** What needs to be done **
The data are to be restated in full, exactly as presented.

== Data ==

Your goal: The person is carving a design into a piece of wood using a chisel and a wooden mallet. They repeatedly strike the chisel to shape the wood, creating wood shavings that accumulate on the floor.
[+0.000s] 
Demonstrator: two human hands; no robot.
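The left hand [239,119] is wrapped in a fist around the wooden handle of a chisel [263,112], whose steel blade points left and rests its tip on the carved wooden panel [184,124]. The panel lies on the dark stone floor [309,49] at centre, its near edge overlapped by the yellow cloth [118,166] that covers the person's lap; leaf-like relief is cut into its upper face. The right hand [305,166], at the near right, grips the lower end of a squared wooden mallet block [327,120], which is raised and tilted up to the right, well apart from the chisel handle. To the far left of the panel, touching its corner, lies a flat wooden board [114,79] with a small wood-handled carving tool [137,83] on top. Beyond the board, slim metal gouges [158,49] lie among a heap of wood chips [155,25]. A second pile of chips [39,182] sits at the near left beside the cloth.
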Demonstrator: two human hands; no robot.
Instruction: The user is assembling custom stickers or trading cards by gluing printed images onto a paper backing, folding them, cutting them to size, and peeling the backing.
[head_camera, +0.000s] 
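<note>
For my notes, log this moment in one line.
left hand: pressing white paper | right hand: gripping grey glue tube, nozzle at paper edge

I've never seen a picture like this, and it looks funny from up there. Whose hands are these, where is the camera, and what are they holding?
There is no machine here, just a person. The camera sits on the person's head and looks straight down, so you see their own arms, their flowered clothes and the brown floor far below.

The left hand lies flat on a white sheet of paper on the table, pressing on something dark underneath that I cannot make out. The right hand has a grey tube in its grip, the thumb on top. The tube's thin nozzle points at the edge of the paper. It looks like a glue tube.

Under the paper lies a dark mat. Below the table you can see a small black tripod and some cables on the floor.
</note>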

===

** Answer space **
Your goal: The person is carving a design into a piece of wood using a chisel and a wooden mallet. They repeatedly strike the chisel to shape the wood, creating wood shavings that accumulate on the floor.
[+0.000s] 
Demonstrator: two human hands; no robot.
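The left hand [239,119] is wrapped in a fist around the wooden handle of a chisel [263,112], whose steel blade points left and rests its tip on the carved wooden panel [184,124]. The panel lies on the dark stone floor [309,49] at centre, its near edge overlapped by the yellow cloth [118,166] that covers the person's lap; leaf-like relief is cut into its upper face. The right hand [305,166], at the near right, grips the lower end of a squared wooden mallet block [327,120], which is raised and tilted up to the right, well apart from the chisel handle. To the far left of the panel, touching its corner, lies a flat wooden board [114,79] with a small wood-handled carving tool [137,83] on top. Beyond the board, slim metal gouges [158,49] lie among a heap of wood chips [155,25]. A second pile of chips [39,182] sits at the near left beside the cloth.
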Demonstrator: two human hands; no robot.
Instruction: The user is assembling custom stickers or trading cards by gluing printed images onto a paper backing, folding them, cutting them to size, and peeling the backing.
[head_camera, +0.000s] 
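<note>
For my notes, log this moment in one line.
left hand: pressing white paper | right hand: gripping grey glue tube, nozzle at paper edge

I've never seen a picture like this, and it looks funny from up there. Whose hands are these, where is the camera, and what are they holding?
There is no machine here, just a person. The camera sits on the person's head and looks straight down, so you see their own arms, their flowered clothes and the brown floor far below.

The left hand lies flat on a white sheet of paper on the table, pressing on something dark underneath that I cannot make out. The right hand has a grey tube in its grip, the thumb on top. The tube's thin nozzle points at the edge of the paper. It looks like a glue tube.

Under the paper lies a dark mat. Below the table you can see a small black tripod and some cables on the floor.
</note>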

The full answer has been given.